* [INSTRUCTIONS TO FOLLOW] Each line of the data below from the one holding "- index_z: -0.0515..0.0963" to the one holding "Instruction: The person", inclusive, is to be reproduced exactly; no other line belongs in the answer.

++++++++

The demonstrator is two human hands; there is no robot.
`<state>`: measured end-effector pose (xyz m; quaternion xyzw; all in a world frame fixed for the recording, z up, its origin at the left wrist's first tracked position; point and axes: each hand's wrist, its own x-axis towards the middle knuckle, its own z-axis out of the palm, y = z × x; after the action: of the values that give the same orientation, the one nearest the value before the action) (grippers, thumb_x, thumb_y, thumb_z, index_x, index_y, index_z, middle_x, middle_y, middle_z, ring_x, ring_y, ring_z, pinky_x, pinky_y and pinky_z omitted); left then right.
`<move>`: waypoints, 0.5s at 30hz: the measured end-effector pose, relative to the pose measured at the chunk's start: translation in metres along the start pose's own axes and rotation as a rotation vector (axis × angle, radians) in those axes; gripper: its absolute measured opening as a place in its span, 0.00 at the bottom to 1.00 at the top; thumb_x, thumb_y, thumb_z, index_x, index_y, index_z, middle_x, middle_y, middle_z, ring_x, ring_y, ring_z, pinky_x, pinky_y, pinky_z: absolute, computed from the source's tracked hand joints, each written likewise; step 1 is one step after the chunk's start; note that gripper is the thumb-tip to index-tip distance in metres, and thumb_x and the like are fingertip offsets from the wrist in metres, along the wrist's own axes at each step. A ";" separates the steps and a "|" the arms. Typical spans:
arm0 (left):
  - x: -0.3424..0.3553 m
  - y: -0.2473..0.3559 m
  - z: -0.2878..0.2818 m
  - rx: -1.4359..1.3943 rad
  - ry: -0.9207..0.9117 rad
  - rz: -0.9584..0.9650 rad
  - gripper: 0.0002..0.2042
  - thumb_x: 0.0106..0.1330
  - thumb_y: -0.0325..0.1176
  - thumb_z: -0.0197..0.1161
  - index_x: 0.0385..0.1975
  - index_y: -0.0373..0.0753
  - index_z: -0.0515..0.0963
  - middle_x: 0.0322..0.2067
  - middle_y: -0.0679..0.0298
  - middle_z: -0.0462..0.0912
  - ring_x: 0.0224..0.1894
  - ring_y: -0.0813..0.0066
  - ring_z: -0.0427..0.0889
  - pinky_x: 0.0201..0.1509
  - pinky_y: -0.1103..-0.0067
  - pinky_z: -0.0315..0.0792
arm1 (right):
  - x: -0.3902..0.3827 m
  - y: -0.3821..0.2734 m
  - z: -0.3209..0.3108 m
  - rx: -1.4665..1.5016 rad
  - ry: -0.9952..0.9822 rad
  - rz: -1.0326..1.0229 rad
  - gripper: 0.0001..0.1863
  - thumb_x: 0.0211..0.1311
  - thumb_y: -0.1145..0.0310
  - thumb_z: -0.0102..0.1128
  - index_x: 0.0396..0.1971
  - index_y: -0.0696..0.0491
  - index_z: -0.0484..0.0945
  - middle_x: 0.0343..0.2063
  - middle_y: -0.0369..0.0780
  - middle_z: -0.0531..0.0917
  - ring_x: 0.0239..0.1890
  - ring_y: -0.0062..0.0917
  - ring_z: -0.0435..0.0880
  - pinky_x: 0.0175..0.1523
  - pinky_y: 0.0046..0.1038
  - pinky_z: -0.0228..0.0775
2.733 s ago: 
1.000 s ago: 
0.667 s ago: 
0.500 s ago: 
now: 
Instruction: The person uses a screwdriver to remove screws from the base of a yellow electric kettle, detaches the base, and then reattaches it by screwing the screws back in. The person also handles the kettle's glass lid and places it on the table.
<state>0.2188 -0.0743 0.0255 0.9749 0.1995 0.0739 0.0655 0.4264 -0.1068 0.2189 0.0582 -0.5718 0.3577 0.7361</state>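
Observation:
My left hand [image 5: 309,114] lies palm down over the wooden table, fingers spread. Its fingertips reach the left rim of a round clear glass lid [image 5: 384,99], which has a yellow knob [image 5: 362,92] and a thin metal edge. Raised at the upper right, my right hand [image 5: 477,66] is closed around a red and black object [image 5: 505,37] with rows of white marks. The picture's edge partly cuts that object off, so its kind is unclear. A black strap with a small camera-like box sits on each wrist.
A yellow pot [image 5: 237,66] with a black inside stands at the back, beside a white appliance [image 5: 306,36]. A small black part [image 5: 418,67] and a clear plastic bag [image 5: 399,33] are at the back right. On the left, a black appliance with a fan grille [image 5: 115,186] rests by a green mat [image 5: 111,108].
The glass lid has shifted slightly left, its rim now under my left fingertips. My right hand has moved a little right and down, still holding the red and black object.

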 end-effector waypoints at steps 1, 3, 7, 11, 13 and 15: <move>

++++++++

* [ANSWER TO THIS TASK]
  - index_z: -0.0515..0.0963
  - middle_x: 0.0322..0.2067
  - middle_y: -0.0679..0.0298
  - middle_z: -0.0462..0.0912
  - ring_x: 0.0224..0.1894
  - ring_y: -0.0813..0.0066
  - ring_z: -0.0427..0.0889
  - pinky_x: 0.0201..0.1509
  - pinky_y: -0.1103..-0.0067
  - pinky_z: -0.0315..0.0792
arm1 (right):
  - x: -0.3902..0.3827 m
  - y: -0.3821..0.2734 m
  - z: -0.3209..0.3108 m
  - rx: -1.4665..1.5016 rad
  - ry: -0.9952..0.9822 rad
  - rz: -1.0326..1.0229 rad
  - gripper: 0.0001..0.1863
  - thumb_x: 0.0211..0.1311
  - thumb_y: -0.1145..0.0310
  - thumb_z: -0.0102..0.1128
  - index_x: 0.0396..0.1971
  - index_y: -0.0696..0.0491
  - index_z: -0.0484..0.0945
  - middle_x: 0.0343..0.2063
  - middle_y: -0.0369..0.0780
  - middle_z: -0.0531..0.0917
  - ring_x: 0.0239..0.1890
  - ring_y: -0.0062..0.0917
  - ring_z: -0.0435..0.0880
  - pinky_x: 0.0175..0.1523
  - pinky_y: 0.0046..0.1038
  - pinky_z: -0.0228..0.0775
2.733 s ago: 
1.000 s ago: 
0.667 s ago: 
0.500 s ago: 
now: 
Instruction: The person uses a screwdriver to remove screws from the base of a yellow electric kettle, detaches the base, and then reattaches it by screwing the screws back in. The person also handles the kettle's glass lid and places it on the table.

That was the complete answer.